EXERCISE MATERIALS
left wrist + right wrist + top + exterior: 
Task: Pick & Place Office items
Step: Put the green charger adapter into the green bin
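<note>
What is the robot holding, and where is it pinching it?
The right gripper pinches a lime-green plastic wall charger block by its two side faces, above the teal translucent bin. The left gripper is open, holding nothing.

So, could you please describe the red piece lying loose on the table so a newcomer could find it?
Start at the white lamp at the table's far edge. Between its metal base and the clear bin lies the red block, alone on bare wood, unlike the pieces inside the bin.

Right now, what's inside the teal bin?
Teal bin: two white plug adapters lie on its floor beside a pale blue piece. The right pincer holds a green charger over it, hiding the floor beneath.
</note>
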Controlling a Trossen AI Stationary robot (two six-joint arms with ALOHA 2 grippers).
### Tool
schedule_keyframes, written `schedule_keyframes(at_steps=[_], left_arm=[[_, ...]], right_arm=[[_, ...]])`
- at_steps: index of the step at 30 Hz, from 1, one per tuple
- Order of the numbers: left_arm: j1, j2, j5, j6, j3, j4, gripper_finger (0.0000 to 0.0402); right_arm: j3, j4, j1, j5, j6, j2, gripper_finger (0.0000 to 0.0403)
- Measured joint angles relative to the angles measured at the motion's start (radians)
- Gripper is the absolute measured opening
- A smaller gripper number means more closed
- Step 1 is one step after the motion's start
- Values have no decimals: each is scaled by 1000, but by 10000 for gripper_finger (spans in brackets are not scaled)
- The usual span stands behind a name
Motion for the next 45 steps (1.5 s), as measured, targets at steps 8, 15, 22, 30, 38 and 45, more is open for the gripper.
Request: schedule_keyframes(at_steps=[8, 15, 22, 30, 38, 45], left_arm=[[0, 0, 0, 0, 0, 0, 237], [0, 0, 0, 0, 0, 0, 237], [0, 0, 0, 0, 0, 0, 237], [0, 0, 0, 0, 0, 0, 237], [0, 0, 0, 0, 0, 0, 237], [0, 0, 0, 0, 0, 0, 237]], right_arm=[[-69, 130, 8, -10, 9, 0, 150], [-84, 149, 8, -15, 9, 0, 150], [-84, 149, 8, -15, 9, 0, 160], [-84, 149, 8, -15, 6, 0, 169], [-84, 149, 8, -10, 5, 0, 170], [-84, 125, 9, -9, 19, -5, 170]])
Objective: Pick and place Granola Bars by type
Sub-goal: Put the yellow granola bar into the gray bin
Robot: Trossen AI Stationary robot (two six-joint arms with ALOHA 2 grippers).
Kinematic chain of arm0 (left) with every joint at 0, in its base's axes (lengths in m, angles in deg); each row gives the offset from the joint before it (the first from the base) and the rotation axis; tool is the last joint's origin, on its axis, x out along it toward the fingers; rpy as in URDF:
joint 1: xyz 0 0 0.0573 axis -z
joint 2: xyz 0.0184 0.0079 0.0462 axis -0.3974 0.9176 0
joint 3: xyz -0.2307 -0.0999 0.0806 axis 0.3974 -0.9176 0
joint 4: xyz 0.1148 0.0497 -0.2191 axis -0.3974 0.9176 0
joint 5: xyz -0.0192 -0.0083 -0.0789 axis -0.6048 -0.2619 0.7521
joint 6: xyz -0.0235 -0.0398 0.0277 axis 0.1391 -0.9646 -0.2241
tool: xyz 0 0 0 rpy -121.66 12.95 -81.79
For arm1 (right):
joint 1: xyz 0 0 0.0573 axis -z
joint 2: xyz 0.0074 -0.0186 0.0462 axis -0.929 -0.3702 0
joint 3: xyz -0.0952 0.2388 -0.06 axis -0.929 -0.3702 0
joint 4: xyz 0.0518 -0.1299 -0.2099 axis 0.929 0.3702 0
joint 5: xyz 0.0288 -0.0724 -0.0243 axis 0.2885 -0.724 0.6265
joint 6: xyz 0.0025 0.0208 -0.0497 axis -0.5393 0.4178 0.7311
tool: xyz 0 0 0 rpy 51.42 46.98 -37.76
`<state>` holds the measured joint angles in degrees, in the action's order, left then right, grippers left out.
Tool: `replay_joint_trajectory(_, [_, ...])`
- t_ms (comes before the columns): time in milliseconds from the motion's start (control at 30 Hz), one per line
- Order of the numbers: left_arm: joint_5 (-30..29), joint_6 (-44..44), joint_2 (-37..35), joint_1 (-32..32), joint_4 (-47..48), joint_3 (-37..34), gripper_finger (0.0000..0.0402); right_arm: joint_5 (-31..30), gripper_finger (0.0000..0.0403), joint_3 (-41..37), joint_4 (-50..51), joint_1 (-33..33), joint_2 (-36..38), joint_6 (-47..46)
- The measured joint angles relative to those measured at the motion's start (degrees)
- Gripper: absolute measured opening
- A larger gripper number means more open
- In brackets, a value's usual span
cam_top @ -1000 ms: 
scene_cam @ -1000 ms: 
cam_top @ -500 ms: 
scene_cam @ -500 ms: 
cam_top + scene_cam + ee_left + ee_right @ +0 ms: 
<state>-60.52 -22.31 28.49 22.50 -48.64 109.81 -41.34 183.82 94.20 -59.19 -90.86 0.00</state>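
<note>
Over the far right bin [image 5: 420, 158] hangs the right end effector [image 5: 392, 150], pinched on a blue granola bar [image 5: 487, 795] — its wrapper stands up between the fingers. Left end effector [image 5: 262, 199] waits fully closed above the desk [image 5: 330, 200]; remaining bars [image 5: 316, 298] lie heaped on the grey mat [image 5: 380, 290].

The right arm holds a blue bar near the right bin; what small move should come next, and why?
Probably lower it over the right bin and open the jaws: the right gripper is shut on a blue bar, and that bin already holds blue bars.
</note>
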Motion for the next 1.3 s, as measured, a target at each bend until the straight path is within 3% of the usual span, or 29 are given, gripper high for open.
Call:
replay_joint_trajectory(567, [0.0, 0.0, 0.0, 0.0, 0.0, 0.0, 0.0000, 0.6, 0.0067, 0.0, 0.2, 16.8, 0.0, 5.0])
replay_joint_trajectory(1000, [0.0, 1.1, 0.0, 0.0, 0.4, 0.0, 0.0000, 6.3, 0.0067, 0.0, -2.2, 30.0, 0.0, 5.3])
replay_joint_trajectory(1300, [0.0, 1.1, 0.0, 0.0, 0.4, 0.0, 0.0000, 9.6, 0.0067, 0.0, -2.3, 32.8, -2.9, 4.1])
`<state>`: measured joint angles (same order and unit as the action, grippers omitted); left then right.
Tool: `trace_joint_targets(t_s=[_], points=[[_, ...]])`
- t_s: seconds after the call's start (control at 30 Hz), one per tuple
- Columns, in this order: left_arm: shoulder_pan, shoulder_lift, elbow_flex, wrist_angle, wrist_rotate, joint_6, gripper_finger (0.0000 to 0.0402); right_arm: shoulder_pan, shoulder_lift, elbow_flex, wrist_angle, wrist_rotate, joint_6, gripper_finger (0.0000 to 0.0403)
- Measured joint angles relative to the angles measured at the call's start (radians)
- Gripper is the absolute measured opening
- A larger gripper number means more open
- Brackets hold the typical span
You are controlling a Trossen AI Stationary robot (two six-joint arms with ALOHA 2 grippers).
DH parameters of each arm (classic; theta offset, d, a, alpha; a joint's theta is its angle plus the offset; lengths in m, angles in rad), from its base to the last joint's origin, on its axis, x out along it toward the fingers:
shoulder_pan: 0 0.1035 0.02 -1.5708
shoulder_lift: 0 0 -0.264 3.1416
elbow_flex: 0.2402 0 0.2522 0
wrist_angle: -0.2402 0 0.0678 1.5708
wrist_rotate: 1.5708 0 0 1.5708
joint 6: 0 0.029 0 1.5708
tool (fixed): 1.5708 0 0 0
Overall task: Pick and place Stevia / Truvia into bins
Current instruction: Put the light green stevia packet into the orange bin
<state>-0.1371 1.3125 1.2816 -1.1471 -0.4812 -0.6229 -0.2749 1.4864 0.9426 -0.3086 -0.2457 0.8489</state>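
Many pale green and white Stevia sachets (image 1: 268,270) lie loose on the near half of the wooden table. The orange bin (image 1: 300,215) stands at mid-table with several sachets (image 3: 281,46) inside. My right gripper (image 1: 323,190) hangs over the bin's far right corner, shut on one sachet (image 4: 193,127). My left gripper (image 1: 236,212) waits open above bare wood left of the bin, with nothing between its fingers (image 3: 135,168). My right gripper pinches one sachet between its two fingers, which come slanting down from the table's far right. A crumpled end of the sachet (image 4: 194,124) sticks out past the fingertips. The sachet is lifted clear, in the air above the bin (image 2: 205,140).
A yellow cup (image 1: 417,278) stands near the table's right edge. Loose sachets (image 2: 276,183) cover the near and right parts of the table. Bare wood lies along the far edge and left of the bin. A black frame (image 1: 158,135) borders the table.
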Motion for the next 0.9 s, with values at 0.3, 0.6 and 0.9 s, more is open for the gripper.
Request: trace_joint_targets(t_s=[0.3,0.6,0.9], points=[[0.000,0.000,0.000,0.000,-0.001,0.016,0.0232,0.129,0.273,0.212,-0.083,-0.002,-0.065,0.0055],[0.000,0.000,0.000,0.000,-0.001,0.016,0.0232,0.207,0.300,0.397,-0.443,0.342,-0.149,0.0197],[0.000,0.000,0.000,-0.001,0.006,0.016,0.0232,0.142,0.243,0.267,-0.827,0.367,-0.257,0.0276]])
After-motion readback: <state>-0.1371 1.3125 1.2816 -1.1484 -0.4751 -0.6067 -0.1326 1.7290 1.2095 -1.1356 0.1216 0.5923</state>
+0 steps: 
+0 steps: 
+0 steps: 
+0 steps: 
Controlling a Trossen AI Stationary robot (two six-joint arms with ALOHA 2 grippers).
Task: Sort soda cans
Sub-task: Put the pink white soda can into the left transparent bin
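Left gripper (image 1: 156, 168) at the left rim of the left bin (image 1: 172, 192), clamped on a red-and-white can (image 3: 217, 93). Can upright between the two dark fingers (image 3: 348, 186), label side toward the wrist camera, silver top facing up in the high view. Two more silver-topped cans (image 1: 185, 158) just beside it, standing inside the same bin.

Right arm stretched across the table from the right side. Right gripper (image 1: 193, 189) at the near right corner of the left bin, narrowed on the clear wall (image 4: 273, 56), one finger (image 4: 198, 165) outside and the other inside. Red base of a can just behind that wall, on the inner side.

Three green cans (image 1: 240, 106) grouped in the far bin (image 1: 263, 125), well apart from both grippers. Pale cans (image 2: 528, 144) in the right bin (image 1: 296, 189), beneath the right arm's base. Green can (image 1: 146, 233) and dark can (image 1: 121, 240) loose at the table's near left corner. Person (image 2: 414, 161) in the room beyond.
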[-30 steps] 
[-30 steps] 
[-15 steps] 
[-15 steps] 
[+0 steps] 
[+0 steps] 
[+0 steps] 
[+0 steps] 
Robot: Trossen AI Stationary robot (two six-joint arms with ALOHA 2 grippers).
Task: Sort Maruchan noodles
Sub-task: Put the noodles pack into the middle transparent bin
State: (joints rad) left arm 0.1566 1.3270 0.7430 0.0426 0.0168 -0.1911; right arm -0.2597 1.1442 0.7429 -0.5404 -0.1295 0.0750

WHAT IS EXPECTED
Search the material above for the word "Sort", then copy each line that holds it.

TASK RESPONSE
Task: Sort soda cans
Task: Sort Maruchan noodles

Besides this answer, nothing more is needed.